I think I’ve finally identified what’s missing among many who claim to follow Christ. For months I’ve had this nagging perception that much of what is called “Christian” is not really so. Yet, I haven’t been able to identify why, until now. It troubles me greatly that instead of being known by their love, Christians are being more and more identified by what they hate! I keep hearing that Christians hate gay marriage, abortion, liberal thinking, and big government. Christians hate socialism, communism, and welfare. Christians hate socialized medicine, illegal immigration, and taxes. It is no secret that the opposing poles of morality and politically correct thinking have set our culture on edge. One can hardly speak about issues of the heart without being demonized or vilified by some. It is a corrosive environment that diminishes meaningful human relations and prevents heartfelt dialogue. And now, I think I know why.

What is missing in contemporary American culture and religious life can be summed up in one word—reverence! We have lost our sense of reverence—for life, for humanity, for the mysteries of creation—for God! Unintentionally we have come to view faith and spirituality in practical, human terms. We have replaced mystery with expectation. We’ve been to the moon and have landed on Mars. We’ve been to the depths of the sea and have explored the intricacies of DNA, and we believe there is nothing that science cannot explain and that our technologies cannot master! So it’s hard to be amazed!

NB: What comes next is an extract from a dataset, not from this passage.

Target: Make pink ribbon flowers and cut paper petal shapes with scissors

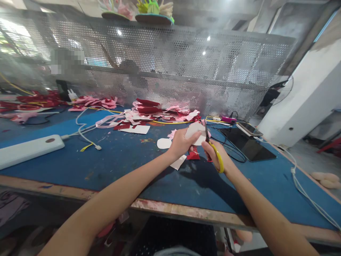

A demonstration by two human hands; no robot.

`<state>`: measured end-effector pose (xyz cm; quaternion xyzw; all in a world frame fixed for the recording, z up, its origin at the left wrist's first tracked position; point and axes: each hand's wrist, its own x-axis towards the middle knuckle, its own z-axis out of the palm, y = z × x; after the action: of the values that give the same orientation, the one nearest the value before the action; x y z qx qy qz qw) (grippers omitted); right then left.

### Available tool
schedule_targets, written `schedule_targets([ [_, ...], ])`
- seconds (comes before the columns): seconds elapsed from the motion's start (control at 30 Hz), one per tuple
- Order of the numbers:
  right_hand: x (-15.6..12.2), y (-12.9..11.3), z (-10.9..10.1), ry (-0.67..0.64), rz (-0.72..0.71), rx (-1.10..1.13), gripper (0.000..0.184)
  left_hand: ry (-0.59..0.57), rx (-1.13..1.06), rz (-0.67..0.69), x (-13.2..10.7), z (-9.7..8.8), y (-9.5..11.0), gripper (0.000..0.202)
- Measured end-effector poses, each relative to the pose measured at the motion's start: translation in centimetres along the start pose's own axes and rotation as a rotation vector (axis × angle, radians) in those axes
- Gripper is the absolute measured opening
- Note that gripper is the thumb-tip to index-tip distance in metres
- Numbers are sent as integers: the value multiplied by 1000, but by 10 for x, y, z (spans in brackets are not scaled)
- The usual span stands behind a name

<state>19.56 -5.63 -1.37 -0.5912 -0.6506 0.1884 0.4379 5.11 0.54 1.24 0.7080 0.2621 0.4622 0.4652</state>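
Observation:
My left hand [181, 141] pinches a white piece of sheet material [196, 133] above the blue table. Yellow-handled scissors [218, 158] are in my right hand [214, 151], with their dark blades upright against the right edge of the white piece. Left of my left hand lies a rounded white cutout [163, 143] on the table. A white scrap [178, 162] and a red scrap [193, 154] rest below my hands. Some pink material shows behind the held piece, and my fingers partly hide it.
Heaps of red, pink and white scraps [149, 108] line the back of the blue table [128, 170], before a perforated metal screen [170, 64]. A black tablet [246, 144] and cables lie to the right. A white power strip [32, 151] is at left.

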Motion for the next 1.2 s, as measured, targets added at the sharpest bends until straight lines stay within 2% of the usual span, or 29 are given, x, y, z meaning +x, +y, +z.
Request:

Reverence challenges our formulas and expectations and keeps us from thinking we know it all. Likewise it keeps us from sitting in judgment upon everything or everyone who is different from us.

Reverence prevents us from trying to answer every question and solve every riddle (but that’s not to say we shouldn’t try). The more we understand science, the more mysterious and awe-inspiring life is. Life is mysterious, overwhelming, and incredibly amazing because there is no end to what we can learn. If we think we’ve figured it out there’s a good chance we’ve lost our sense of reverence. Paul Woodruff says, “To forget that you are only human, to think you can act like a god—this is the opposite of reverence.” Barbara Brown Taylor expands on this by saying, “Reverence is the recognition of something greater than the self—something that is beyond human creation or control, that transcends full human understanding.”

Reverence occurs when we understand that we don’t understand; that our knowledge is imperfect and that we too are part of life’s mystery.

The problem with Christianity today is that it tries to answer every question, eradicate every sin and solve every mystery. If this were actually possible, there would be no need for wonder, reverence, or God.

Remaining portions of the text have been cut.